* WHAT YOU HAVE TO DO *
Having read the data, transcribe all of it without deviation.

* RAW DATA *
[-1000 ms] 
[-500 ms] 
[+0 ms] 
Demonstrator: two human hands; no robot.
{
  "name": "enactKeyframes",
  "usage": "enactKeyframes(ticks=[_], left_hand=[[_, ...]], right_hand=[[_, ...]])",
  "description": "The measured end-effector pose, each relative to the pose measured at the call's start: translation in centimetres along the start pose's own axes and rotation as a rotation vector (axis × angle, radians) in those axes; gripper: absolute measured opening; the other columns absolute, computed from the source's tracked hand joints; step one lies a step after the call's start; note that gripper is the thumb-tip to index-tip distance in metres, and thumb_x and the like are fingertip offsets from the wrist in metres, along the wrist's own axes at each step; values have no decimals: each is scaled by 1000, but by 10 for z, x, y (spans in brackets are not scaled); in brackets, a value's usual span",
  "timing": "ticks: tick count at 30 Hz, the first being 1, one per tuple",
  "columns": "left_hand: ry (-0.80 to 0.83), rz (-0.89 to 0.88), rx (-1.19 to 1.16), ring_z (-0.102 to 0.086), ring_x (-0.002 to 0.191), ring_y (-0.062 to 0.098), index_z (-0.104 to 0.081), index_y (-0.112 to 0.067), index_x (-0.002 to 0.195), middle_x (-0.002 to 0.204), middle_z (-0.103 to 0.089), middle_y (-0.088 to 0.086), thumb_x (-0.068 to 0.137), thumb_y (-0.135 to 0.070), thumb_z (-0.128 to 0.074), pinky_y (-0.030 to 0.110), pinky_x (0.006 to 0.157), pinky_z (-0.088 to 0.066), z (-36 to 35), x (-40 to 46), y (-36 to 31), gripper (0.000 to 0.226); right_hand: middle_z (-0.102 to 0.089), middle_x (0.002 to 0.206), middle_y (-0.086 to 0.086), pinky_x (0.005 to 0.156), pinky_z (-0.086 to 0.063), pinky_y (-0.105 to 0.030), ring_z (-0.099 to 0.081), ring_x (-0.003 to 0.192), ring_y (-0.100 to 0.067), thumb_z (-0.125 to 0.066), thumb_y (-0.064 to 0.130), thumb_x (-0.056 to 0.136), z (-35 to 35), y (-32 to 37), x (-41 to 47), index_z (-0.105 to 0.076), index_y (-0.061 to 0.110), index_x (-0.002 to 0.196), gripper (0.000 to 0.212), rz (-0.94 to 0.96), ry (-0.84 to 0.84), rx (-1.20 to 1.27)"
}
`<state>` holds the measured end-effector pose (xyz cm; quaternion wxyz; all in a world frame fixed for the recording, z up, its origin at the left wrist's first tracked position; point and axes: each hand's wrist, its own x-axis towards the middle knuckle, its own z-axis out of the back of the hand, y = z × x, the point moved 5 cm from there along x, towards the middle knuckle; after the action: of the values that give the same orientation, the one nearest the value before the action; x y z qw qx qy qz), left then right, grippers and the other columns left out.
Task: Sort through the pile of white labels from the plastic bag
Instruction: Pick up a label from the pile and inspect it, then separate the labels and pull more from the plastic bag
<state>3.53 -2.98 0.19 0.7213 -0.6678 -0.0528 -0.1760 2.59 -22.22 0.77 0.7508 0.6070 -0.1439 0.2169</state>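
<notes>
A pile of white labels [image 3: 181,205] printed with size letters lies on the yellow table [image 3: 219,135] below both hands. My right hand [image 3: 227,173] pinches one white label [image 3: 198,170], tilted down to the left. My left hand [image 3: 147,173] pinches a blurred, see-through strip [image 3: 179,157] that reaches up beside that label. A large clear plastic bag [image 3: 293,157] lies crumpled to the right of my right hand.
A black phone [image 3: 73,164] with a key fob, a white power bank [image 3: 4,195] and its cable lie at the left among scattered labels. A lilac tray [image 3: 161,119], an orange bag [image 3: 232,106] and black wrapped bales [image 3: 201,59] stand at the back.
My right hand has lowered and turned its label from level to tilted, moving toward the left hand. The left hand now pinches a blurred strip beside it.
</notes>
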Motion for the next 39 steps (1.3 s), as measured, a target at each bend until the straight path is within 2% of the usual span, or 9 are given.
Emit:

* TASK SOLUTION *
[-1000 ms] 
[-500 ms] 
[+0 ms] 
Demonstrator: two human hands; no robot.
{
  "name": "enactKeyframes",
  "usage": "enactKeyframes(ticks=[_], left_hand=[[_, ...]], right_hand=[[_, ...]])",
  "description": "The measured end-effector pose, each relative to the pose measured at the call's start: translation in centimetres along the start pose's own axes and rotation as a rotation vector (axis × angle, radians) in those axes; gripper: absolute measured opening; the other columns absolute, computed from the source's tracked hand joints; step one lies a step after the call's start; note that gripper is the thumb-tip to index-tip distance in metres, and thumb_x and the like are fingertip offsets from the wrist in metres, along the wrist's own axes at each step; values have no decimals: each is scaled by 1000, but by 10 for z, x, y (spans in brackets are not scaled); in brackets, a value's usual span",
  "timing": "ticks: tick count at 30 Hz, the first being 1, one per tuple",
  "columns": "left_hand: ry (-0.80 to 0.83), rz (-0.89 to 0.88), rx (-1.19 to 1.16), ring_z (-0.102 to 0.086), ring_x (-0.002 to 0.191), ring_y (-0.062 to 0.098), index_z (-0.104 to 0.081), index_y (-0.112 to 0.067), index_x (-0.002 to 0.195), middle_x (-0.002 to 0.204), middle_z (-0.103 to 0.089), middle_y (-0.088 to 0.086), thumb_x (-0.068 to 0.137), thumb_y (-0.135 to 0.070), thumb_z (-0.128 to 0.074), pinky_y (-0.030 to 0.110), pinky_x (0.006 to 0.157), pinky_z (-0.088 to 0.066), z (-36 to 35), x (-40 to 46), y (-36 to 31), gripper (0.000 to 0.226); right_hand: middle_z (-0.102 to 0.089), middle_x (0.002 to 0.206), middle_y (-0.086 to 0.086), pinky_x (0.005 to 0.156), pinky_z (-0.086 to 0.063), pinky_y (-0.105 to 0.030), ring_z (-0.099 to 0.081), ring_x (-0.003 to 0.192), ring_y (-0.100 to 0.067), thumb_z (-0.125 to 0.066), thumb_y (-0.064 to 0.130), thumb_x (-0.056 to 0.136), z (-35 to 35), y (-32 to 37), x (-41 to 47), index_z (-0.105 to 0.076), index_y (-0.061 to 0.110), index_x (-0.002 to 0.196), gripper (0.000 to 0.212), rz (-0.94 to 0.96), ry (-0.84 to 0.84), rx (-1.20 to 1.27)"
}
`<state>` holds the measured end-effector pose (xyz cm; quaternion wxyz; all in a world frame fixed for the recording, z up, its origin at the left wrist's first tracked position; point and axes: each hand's wrist, its own x-axis towards the middle knuckle, its own z-axis out of the back of the hand, y = z × x, the point moved 5 cm from there along x, towards the middle knuckle; after the action: of the values that give the same orientation, the one nearest the value before the action; x y z qw qx qy qz), left then right, grippers and the other columns left out.
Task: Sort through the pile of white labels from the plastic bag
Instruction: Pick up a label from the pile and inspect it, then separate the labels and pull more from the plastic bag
<state>3.53 -2.98 0.19 0.7213 -0.6678 -0.0528 -0.1760 2.59 -22.22 0.77 0.7508 0.6070 -0.1439 0.2169</state>
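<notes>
A pile of white labels [image 3: 181,205] printed with size letters lies on the yellow table [image 3: 219,135] below both hands. My right hand [image 3: 227,173] pinches one white label [image 3: 198,170], tilted down to the left. My left hand [image 3: 147,173] pinches a blurred, see-through strip [image 3: 179,157] that reaches up beside that label. A large clear plastic bag [image 3: 293,157] lies crumpled to the right of my right hand.
A black phone [image 3: 73,164] with a key fob, a white power bank [image 3: 4,195] and its cable lie at the left among scattered labels. A lilac tray [image 3: 161,119], an orange bag [image 3: 232,106] and black wrapped bales [image 3: 201,59] stand at the back.
My right hand has lowered and turned its label from level to tilted, moving toward the left hand. The left hand now pinches a blurred strip beside it.
</notes>
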Motion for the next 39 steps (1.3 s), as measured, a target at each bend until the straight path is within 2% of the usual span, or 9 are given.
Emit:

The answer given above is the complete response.